Глядя на руины Берлина, под грудой обломков которых навеки погребено столь многое, мы думали: кто в послевоенной Германии поднимет свой мужественный и правдивый голос в защиту человека и его прав на жизнь? Кто в новой Германии запечатлеет для грядущих поколений скорбные образы измученных, обездоленных и искалеченных людей, пролитую ими кровь, перенесенные нечеловеческие страдания? Мне кажется, что я теперь знаю такого художника в Германии. Я верю, что славная ученица Кэте Кольвиц возьмет на себя эту благородную и великую задачу, возьмет для того, чтобы разрешить ее.
От всей души желаю Вам здоровья и сил в Вашем великолепном служении светлым идеалам свободного отныне человечества.
Уважающий Вас А. Горбунков.
14. Х1.45
г. Лейпциг».
С тех пор посыльный иногда приносил художнице корзины с цветами. В послевоенные годы в Лейпциге не так легко было исполнить такой заказ.
И, весело улыбаясь, Фойгт говорит:
— Теперь я расскажу смешное.
Однажды ей позвонили из цветочного магазина и сказали, что у них нет сегодня корзины цветов для фрау Фойгт, заказанной советским офицером. Пришлось сказать, чтобы они не волновались, исполнили заказ, когда будет возможно.
Портрет писался только один сеанс. А. Горбунков возвращался в Москву. Он попросил изобразить себя в одежде эскимоса.
Потом след знакомства затерялся. Один из печатников Лейпцига побывал с делегацией в Москве, виделся с Горбунковым. На этом все оборвалось.
Элизабет Фойгт подарила мне этот этюд, свидетельствующий о неистребимой дружбе между нашими народами. Может быть, когда-нибудь эти страницы прочитает А. Горбунков и захочет взглянуть на свой портрет. Я бы очень хотела, чтобы это произошло.
Уже совсем стемнело, когда мы попрощались с Элизабет Фойгт. Был жаркий, неправдоподобно знойный день. У раскрытого окна долго еще стояла легкая, хрупкая фигура и махала мне вслед.
Одним из учеников графической мастерской Кольвиц был также польский художник Иосиф Шварцман. Когда ему пришлось покинуть Германию, он часто писал своей руководительнице.
Ее интересовало все: как он устроился, получил ли работу, достаточно ли зарабатывает на жизнь. Но главное, что не переставало занимать: продвигается ли он художественно, остается ли время для творчества. Она советует ему непременно участвовать на выставках. Нет ничего полезнее, как увидеть свои работы среди других.
Одно из писем своему бывшему ученику Кольвиц закончила таким молодым советом:
«Я хотела бы сказать: отпустите поводья, больше рискуйте. Всегда требуйте многого от своего искусства, но не ограничивайте себя так узко. Будьте в подлинном смысле слова легкомысленным.

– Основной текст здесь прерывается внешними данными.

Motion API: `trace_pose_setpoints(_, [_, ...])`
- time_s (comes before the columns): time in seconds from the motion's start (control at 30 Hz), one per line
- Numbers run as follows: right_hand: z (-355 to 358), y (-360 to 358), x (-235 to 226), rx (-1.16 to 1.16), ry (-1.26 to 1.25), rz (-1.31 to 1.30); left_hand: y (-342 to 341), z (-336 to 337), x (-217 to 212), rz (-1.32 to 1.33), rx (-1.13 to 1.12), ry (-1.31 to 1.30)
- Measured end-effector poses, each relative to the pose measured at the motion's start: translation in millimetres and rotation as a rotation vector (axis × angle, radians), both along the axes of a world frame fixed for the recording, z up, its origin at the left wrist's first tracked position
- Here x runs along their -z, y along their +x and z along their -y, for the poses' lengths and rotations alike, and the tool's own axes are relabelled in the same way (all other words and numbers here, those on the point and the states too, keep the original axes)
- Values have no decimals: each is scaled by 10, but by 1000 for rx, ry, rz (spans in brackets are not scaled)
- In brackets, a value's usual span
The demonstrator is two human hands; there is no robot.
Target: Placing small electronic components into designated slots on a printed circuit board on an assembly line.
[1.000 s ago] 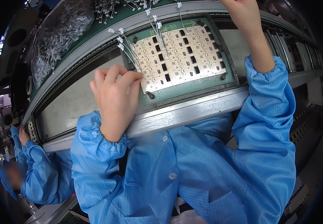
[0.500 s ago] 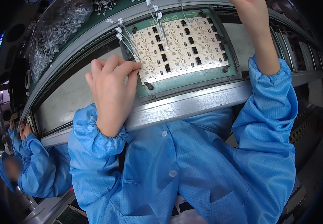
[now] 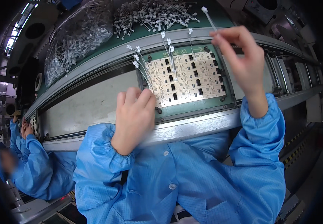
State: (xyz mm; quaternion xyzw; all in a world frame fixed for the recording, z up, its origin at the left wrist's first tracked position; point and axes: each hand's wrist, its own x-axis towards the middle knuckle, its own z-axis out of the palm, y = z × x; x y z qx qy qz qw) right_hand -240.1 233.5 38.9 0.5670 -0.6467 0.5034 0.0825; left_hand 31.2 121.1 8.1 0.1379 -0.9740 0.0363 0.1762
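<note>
My right hand [image 3: 243,61] is raised above the far right corner of the board panel, pinching a short white connector cable [image 3: 209,19] whose plug end points up and away. Curled at the panel's left edge is my left hand [image 3: 136,117], its fingertips turned away so that what they grip, if anything, is hidden. The panel of pale circuit boards [image 3: 185,93] carries rows of black components and sits on a green fixture plate [image 3: 191,105]. Several white cables [image 3: 173,61] stand or lie along its left column, middle and far edge.
Beyond the metal rail [image 3: 202,118] a heap of loose white cables [image 3: 150,16] lies on a green surface, beside a clear plastic bag [image 3: 70,44] of more cables. The conveyor track [image 3: 90,100] runs left and right. A co-worker in blue [image 3: 44,168] works at the far left.
My right hand has come back toward the panel, now with a cable in its fingers. The whole view has shifted, bringing the cable heap into sight. My left hand stays by the panel's left edge.
</note>
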Motion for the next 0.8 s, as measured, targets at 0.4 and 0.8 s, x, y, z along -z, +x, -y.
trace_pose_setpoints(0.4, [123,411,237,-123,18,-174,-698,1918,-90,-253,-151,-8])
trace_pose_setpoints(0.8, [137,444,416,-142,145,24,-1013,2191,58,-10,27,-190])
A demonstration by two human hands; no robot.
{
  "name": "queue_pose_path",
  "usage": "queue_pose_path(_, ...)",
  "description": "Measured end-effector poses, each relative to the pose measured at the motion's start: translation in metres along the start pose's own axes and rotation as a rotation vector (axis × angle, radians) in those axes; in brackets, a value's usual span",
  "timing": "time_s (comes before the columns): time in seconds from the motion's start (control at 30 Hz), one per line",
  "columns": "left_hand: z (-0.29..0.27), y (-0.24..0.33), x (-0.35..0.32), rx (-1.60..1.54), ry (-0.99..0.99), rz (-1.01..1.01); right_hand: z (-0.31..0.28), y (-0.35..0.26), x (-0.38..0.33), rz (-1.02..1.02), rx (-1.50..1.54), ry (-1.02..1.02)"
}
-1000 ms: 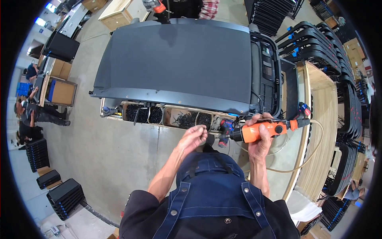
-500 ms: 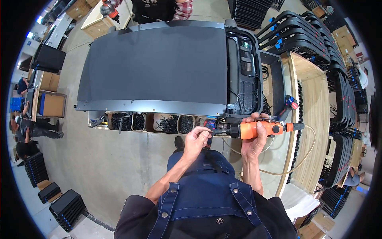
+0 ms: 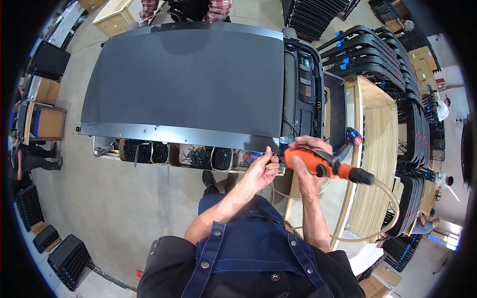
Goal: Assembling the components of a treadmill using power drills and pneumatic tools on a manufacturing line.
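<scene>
An orange air screwdriver (image 3: 318,161) with a black tail end and a pale hose is gripped by my right hand (image 3: 309,171), its nose pointing left and slightly up. At its nose my left hand (image 3: 262,171) is closed, thumb and fingers pinched at the edge of a silver side rail (image 3: 174,134). Whatever sits between those fingertips is too small to make out, and the bit is mostly hidden. The rail borders a large treadmill deck with a dark belt (image 3: 189,79). Right of the belt lies an uncovered black motor compartment (image 3: 305,94).
Bins of black screws (image 3: 198,156) line the near side under the deck. A wooden-topped bench (image 3: 375,179) stands right, with a red-and-blue tool (image 3: 356,137) beside it. Black frames (image 3: 367,54) are stacked behind. Across the deck stands a person in plaid sleeves (image 3: 217,9).
Both my hands and the screwdriver have moved to the rail's right end. The screwdriver now slants, its tail lower. The other person's orange tool has dropped out of sight.
</scene>
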State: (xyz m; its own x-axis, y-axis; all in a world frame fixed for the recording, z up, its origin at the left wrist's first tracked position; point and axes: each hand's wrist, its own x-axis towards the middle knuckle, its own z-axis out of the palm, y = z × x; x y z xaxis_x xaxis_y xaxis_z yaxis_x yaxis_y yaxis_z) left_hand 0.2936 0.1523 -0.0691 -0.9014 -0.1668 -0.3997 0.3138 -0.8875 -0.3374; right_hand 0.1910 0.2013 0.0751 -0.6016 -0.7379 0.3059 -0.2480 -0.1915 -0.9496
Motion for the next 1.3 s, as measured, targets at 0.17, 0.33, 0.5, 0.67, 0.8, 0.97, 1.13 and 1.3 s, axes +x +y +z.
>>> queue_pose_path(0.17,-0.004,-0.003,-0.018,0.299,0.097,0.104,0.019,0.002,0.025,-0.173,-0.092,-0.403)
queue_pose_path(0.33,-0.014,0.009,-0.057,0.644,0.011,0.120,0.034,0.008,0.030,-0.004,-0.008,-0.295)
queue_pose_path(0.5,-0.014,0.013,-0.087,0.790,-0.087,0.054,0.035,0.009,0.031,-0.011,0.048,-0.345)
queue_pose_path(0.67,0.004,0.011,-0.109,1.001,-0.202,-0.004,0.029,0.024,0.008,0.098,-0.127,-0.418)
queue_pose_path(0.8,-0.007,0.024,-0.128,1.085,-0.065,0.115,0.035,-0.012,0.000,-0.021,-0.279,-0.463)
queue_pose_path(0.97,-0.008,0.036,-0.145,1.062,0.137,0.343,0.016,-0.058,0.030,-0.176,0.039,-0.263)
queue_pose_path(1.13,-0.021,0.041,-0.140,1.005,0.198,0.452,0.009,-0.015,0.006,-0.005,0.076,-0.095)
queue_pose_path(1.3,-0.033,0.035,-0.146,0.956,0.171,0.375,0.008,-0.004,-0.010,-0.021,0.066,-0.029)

Я знаю хорошо, кому это говорю, а именно человеку с такой строгой художественной совестью».
Каждый день почтальон приносил пачки писем, адресованных Кэте Кольвиц. К ней обращались люди с самыми различными просьбами. Она старалась никому не отказывать, даже если речь часто шла о деньгах.
Она хорошо понимала отчаяние бедности.
Ни одно письмо не оставалось без ответа. Это было непреложным правилом, хотя и отнимало много сил.
Утро — работа в ателье, вечера — заочные разговоры с людьми, ожидающими ее поддержки. Среди огромной почты было много писем молодых художников. С ними через письма возникала дружба. И долгие годы заочные советы неутомимой женщины были для них направляющими.
Начиналось с самого простого. Молодая художница Мендель жалуется ей, что трудно даются быстрые зарисовки зверей. В художественной школе без них не обойтись.
Кольвиц приходит на помощь:
«Не отступайте… Именно то и другое должно идти рука об руку — верное натурное штудирование предметов при полном следовании им до мельчайших подробностей и быстрое схватывание существа явлений.
Когда я училась, преданное штудирование натуры было всем, грехом как раз считалось провести штрих, который нельзя было бы проверить на натуре. Это было односторонне. Тренируйте себя прилежно в рисовании по памяти, заостряйте Вашу память».
Другая подопечная — скульптор Гертруда Вейберлен — тоже долгие годы получала письма Кольвиц, в которых критически разбирались ее работы. Она знакомилась с ними по присланным фотографиям.
Критика обычно очень честная, доброжелательная, но и строгая. Цель одна — передать свой огромный опыт. Она пишет однажды:
«О Вашей работе… Законченность, конечно, хороша, она уже присуща Вам… Но я не могу согласиться с тем, как Вы делаете глаза. Создается впечатление, мне так кажется, что это завоевано не совсем честно пластически. Изменится освещение, и ничего не останется от того впечатления, которое сейчас дает тень. Все остальное в лице я нахожу хорошим».